External remediation provides remediation solutions other than deleting unhealthy Machine and creating healthy one. Environments consisting of hardware based clusters are slower to (re)provision unhealthy Machines. So there is a growing need for a remediation flow that includes external remediation which can significantly reduce the remediation process time. Normally the conditions based remediation doesn’t offer any other remediation than deleting an unhealthy Machine and replacing it with a new one. Other environments and vendors can also have specific remediation requirements, so there is a need to provide a generic mechanism for implementing custom remediation logic. External remediation integrates with CAPI MHC and support remediation based on power cycling the underlying hardware. It supports the use of BMO reboot API and CAPM3 unhealthy annotation as part of the automated remediation cycle. It is a generic mechanism for supporting externally provided custom remediation strategies. If no value for externalRemediationTemplate is defined for the MachineHealthCheck CR, the condition-based flow is continued. For more info: External Remediation proposal
The CAPM3 remediation controller reconciles Metal3Remediation objects created by CAPI MachineHealthCheck.

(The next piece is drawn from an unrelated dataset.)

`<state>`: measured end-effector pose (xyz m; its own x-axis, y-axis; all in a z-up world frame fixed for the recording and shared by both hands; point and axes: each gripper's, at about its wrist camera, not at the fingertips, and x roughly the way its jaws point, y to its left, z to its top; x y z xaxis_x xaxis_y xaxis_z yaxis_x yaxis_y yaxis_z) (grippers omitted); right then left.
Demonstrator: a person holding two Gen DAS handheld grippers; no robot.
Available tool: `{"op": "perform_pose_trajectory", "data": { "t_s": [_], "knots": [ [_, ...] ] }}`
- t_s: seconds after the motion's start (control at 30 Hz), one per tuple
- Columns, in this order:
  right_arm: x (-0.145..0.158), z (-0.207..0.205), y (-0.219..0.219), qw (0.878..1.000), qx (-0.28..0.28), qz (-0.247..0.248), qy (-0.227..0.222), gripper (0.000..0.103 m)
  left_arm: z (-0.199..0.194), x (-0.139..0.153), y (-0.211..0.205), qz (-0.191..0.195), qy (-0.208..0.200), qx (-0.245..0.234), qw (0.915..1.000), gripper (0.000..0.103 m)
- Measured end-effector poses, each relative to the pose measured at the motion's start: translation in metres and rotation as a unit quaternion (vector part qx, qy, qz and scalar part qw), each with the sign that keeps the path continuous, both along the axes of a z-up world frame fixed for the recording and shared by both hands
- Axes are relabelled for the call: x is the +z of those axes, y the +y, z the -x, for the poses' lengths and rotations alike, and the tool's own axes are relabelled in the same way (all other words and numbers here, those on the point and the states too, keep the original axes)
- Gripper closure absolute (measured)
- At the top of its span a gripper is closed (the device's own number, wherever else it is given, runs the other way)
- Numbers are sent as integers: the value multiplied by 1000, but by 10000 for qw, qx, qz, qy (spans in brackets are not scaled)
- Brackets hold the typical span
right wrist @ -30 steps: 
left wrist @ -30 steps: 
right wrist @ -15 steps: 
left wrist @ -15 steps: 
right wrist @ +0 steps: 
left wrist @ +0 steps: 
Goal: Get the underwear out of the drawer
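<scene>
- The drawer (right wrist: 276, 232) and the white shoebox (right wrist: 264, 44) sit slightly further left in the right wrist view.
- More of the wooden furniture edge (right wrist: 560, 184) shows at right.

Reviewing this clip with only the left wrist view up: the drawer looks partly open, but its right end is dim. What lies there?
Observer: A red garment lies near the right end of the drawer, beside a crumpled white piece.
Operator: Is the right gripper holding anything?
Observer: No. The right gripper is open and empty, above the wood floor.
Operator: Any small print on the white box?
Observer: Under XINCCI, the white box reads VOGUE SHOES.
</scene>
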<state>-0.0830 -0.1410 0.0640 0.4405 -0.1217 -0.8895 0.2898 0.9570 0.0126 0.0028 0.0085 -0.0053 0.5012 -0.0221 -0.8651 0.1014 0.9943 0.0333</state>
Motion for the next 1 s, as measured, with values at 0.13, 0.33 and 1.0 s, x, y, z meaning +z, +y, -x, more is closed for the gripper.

It locates a Machine with the same name as the Metal3Remediation object and uses BMO and CAPM3 APIs to remediate associated unhealthy node. The remediation controller supports a reboot strategy specified in the Metal3Remediation CRD and uses the same object to store states of the current remediation cycle. The reboot strategy consists of three steps: power off the Machine, delete the related Node, and power the Machine on again. Deleting the Node indicates that the workloads on the Node are not running anymore, which results in quicker rescheduling and lower downtime of the affected workloads.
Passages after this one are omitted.